Corexit 9500 and Corexit EC9527A are chemical solvents that break up the oil into minuscule particles. The active ingredient in both Corexit 9500 and Corexit EC9527A is 60% 2-Butoxy-ethonal, a neuro toxin pesticide that can be absorbed through the skin and cause damage to both human and aquatic life, causes cancer, as well as damage to internal organs, has a history of damaging reproductive organs, as well as genetic mutations. Both of these chemicals are more toxic than oil, and can cause long term damage. The effectiveness of the chemical dispersants is mediocre at best. The effectiveness of Corexit 9500 is 54% and the effectiveness of Corexit EC9527A is 63%. Not only is the effectiveness an issue, but these dispersants do not eliminate the oil, nor do they decrease the oil’s toxicity. The worse part of this is, when mixed with the warm waters of the Gulf of Mexico, its molecules will transition from a liquid state into a gaseous state, which can be absored by clouds. Thus causing toxic rain.

Toxic Rain Could Destroy Our Way of Life (TEOTWAWKI)

According to the European Union Times, the effects of toxic rain would theoretically destroy microbial life and potentially set off the death of our food chain as we know it. If this happens, the entire food chain would be effected by this — from beetles to birds to deer. In laymans terms, our way of life could be gravely threatened.
Of course, this scenario depends entirely upon the timing of the hurricane and the direction it is headed. According to hurricane experts, if a hurricane passes to the east, the oil would be driven away from the coast.

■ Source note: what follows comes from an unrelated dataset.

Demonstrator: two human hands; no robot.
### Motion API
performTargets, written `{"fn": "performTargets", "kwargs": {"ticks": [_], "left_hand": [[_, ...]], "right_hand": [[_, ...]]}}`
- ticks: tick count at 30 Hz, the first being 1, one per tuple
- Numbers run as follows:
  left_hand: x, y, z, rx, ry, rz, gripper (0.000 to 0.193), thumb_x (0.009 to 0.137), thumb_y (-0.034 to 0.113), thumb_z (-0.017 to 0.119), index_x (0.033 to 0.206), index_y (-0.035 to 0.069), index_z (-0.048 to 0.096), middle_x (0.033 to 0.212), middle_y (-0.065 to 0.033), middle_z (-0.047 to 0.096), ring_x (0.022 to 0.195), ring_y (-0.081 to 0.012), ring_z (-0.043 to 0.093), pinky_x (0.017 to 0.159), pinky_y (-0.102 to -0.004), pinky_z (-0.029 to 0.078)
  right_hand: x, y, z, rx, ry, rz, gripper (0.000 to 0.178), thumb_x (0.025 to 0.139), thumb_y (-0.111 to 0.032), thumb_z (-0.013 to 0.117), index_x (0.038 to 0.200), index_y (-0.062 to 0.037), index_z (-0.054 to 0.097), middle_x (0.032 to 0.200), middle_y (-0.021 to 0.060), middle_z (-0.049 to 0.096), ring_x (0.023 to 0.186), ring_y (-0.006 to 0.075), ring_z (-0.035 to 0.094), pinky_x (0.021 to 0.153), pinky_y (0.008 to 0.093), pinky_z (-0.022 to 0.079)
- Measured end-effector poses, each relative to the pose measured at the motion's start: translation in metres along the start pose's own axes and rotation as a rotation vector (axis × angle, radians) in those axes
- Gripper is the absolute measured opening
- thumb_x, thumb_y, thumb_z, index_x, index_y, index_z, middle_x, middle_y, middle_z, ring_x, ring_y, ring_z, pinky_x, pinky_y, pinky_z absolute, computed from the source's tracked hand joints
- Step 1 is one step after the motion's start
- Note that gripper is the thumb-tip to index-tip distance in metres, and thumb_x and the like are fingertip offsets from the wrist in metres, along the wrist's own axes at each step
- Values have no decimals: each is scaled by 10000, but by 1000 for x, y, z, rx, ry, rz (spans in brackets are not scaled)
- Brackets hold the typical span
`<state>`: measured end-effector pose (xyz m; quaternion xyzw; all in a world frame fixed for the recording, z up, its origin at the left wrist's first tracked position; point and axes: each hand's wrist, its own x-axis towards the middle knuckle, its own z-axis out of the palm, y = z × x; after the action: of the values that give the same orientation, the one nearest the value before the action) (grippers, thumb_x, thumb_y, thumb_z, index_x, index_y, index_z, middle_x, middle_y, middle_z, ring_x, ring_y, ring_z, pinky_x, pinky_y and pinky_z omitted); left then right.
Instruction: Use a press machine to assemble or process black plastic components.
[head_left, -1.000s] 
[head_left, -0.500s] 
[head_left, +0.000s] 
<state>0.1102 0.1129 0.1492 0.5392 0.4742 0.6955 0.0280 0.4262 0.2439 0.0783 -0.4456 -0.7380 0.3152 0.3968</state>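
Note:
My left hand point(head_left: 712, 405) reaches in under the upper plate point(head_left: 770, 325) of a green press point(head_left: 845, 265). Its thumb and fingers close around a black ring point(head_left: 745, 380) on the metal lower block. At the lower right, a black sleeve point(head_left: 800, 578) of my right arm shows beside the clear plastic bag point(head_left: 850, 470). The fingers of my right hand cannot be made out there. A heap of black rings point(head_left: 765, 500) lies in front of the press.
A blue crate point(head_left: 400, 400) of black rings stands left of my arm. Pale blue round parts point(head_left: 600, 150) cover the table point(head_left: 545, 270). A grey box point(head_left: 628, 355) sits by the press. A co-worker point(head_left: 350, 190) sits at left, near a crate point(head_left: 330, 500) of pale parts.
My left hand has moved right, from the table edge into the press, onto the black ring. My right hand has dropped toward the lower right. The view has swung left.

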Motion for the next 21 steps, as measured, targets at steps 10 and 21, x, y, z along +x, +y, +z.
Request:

If the hurricane passes to the west of the oil slick it would bring oil ashore. And storm surges would further bring oil and chemical ladened water onto land, thus corrupting, and contaminating anything it touches. It would pollute vegetative marshes, as well as areas prone to wildlife, not to mention our food and water sources.
Due to the lack of information on this crisis, it is all speculation at this point. But what we do know is that if a person comes in contact with the fumes or dispersants from the crude, it can make them very sick and effect their respiratory system. Additionally, if a person gets crude on their skin, prompt measures need to be taken to thoroughly clean the oil off. Here is some informationprovided by the CDC on the effects of crude on the body and what symptoms to look out for.
The Gravity of the Situation
The reality of the situation is just as the temperature continues to increase, so does the potential threat of a hurricane or tropical storm. Those that live on the Gulf coastline should prepare earnestly for this year’s hurricane season and take preparing seriously. This situation is too big to gamble your life on. The coastlines are already vulnerable due to the crude damaging the vegetation off the coastal marshes (coastal marshes minimize the storm surges strength when it hits the coastline). Unfortunately, the government (in all of it’s infinite wisdom) is dragging their feet on yet situation another major disaster. But isn’t the lapsed response and mismanagement to major emergencies the reason most of us are prepping and becoming more self reliant? This is a potential TEOTWAWKI situation and preppers in this surrounding area should be made aware of the severity of the situation and prepare accordingly. Those that are in the area should prepare for madatory evacuations, toxic rain, stocking up on more storage food, water and medical supplies. Most importantly have a bug out location and a plan in place! Brace yourselves folks, it could get rough.